Description of the task -
Only text belongs in your copy of the listing below; reproduce it exactly and leave out the pictures.

Material provided -
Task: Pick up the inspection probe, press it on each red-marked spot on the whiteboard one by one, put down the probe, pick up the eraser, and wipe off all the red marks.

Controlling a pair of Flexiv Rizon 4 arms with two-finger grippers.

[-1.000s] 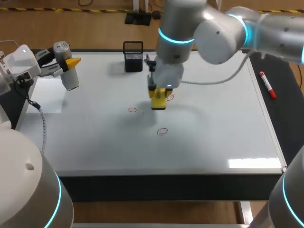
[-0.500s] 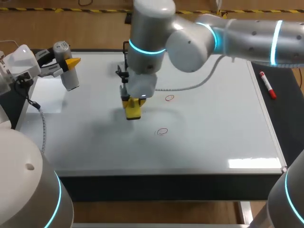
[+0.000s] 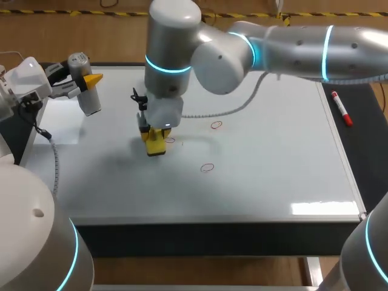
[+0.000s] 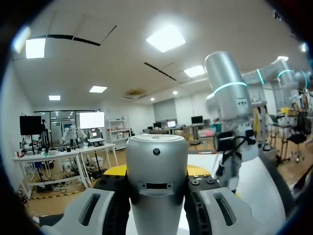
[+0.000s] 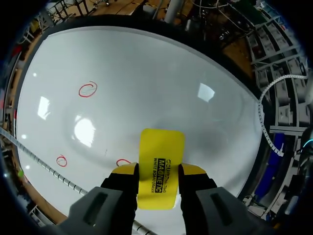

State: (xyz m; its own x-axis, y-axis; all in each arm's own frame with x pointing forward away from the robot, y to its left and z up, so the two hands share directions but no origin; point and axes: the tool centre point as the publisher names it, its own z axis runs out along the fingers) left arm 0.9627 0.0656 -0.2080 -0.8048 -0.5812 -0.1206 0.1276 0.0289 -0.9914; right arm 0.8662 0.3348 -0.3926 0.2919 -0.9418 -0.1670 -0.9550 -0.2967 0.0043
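Wiping phase: right gripper clamps the eraser beside a red mark, left gripper grips the probe; next, I reckon, press down and sweep across

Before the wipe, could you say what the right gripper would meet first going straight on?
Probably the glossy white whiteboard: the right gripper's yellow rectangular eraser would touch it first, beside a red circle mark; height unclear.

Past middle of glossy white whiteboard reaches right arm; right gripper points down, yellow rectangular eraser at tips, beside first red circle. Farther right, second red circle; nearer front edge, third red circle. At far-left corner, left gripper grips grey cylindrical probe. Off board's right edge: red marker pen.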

Written response -
Task: Pick up the inspection probe, press it on each red-marked spot on the whiteboard one by one, put down the probe, pick up the eraser, and wipe off all the red marks.

Controlling a pair of Flexiv Rizon 4 arms with two-finger grippers.

[-1.000s] 
[-0.500s] 
[+0.000s] 
[+0.000s] 
[+0.000s] 

State: (xyz m; its own x-axis, y-axis; all in each arm's own frame with x pointing forward away from the robot, y to its left and z up, so the two hands share directions but no origin; point and axes: the tool centre point as the publisher names it, its own z axis runs out along the fingers) left arm 0.9627 0.0656 -0.2080 -0.8048 -0.5812 -0.1206 0.1276 0.0289 -0.9914; right arm 0.8662 0.3348 -0.3926 0.2919 -0.9418 -0.1670 -0.9550 -0.2967 0.0043
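Wiping phase: right gripper clamps the eraser beside a red mark, left gripper grips the probe; next, I reckon, press down and sweep across

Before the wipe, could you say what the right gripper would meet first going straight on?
Probably the glossy white whiteboard: the right gripper's yellow rectangular eraser would touch it first, beside a red circle mark; height unclear.

Past middle of glossy white whiteboard reaches right arm; right gripper points down, yellow rectangular eraser at tips, beside first red circle. Farther right, second red circle; nearer front edge, third red circle. At far-left corner, left gripper grips grey cylindrical probe. Off board's right edge: red marker pen.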

The answer has been given in full.